Although there are a few clinical uses of PDT, its widespread adoption has been limited because the current compounds distribute somewhat nonspecifically in vivo and permeate into normal cells, which causes off-target toxicities. Specifically, because of slow clearance rates (a 23-day half-life) and nonspecific uptake, patients must often refrain from being exposed to sunlight for weeks to months after exposure to PDT agents to avoid skin injury. General use of PDT thus is limited by its potential side effects. Some companies have attempted to targeted PDT by conjugating photosensitizers to targeting moieties such as antibodies, but delivery issues have arisen related to the large size of the resulting conjugates and hydrophobic nature of photosensitizers. Those limit their achievable concentrations.

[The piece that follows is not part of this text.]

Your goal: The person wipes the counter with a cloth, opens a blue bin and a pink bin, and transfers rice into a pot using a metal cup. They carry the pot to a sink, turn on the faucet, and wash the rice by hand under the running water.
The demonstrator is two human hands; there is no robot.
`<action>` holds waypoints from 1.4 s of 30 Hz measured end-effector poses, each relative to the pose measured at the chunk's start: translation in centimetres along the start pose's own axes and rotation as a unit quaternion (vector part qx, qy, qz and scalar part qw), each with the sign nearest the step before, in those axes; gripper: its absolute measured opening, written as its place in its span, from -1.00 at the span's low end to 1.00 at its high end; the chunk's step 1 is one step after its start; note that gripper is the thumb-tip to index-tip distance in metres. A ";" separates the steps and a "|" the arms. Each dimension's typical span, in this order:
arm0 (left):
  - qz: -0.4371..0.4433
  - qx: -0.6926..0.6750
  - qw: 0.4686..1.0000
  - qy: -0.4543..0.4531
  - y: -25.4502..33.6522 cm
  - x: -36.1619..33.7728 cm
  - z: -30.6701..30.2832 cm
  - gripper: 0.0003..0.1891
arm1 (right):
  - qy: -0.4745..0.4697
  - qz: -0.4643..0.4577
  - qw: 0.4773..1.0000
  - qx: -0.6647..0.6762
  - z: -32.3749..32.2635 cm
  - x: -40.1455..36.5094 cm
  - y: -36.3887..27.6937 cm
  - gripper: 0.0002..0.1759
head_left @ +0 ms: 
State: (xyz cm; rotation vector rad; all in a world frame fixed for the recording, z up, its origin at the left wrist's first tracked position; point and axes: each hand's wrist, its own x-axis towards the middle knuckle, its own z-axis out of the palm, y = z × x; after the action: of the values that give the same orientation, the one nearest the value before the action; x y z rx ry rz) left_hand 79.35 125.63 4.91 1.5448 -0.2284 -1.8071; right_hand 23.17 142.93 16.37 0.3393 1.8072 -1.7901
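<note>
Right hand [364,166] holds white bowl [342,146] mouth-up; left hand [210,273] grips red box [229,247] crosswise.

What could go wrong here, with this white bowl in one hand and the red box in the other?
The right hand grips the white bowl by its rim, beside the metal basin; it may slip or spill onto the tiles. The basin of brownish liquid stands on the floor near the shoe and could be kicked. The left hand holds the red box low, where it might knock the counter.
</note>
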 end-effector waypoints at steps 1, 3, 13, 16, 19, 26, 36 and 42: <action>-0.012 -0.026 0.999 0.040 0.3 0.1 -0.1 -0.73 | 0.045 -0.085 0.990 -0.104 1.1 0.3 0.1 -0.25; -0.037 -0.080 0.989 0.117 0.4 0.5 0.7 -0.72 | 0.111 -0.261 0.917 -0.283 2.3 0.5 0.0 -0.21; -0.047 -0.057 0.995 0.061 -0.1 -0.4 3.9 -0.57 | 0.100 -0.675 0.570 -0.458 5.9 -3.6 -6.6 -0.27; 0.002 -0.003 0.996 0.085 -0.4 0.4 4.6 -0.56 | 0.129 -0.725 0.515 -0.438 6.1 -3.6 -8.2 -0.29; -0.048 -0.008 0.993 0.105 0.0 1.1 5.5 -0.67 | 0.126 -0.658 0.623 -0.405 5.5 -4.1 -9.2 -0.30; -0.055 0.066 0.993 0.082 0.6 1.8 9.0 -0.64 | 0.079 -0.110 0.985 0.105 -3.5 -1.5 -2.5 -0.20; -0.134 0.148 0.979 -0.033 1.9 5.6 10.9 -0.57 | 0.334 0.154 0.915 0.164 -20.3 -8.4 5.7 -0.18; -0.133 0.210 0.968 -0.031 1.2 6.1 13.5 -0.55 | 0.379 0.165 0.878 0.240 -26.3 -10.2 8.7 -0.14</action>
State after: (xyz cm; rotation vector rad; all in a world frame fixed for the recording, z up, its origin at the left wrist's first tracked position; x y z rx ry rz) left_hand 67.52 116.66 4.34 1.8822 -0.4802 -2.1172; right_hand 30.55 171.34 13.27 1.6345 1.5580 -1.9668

While screening for phototoxic agents that could be conjugatable to antibodies without changing their pharmacokinetics, we found antibody-photosensitizer conjugates that were highly cell specific with no off-target effects and largely independent of the need for internalization. Specifically, by conjugating a phthalocyanine dye (IR700) to trastuzumab — the anti- HER2 monoclonal antibody (MAb) — or panitumumab (anti-EGFR, anti-HER1), it was possible to kill cancers with the application of relatively modest amounts of near-infrared (NIR) light supplied by a light-emitting diode (LED). The required light levels did not even raise skin temperature. Interestingly, both resulting conjugates were ineffective against cells that did not express HER2 or EGFR/HER1, respectively. Thus, we achieved excellent tumor responses without normal tissue toxicity. We called this promising method (as illustrated in Figure 4) photoimmunotherapy (PIT) (3).
IR700 is a hydrophilic phthalocyanine dye that acts as a photosensitizer when excited with NIR light. It is readily and covalently conjugated to any MAb, including FDA-approved humanized MAbs that target human epidermal growth factor receptor (EGFR) type 1 (HER1) and 2 (HER2) among many others. When exposed to light, the resulting conjugate induces highly selective cell death in vivo (3).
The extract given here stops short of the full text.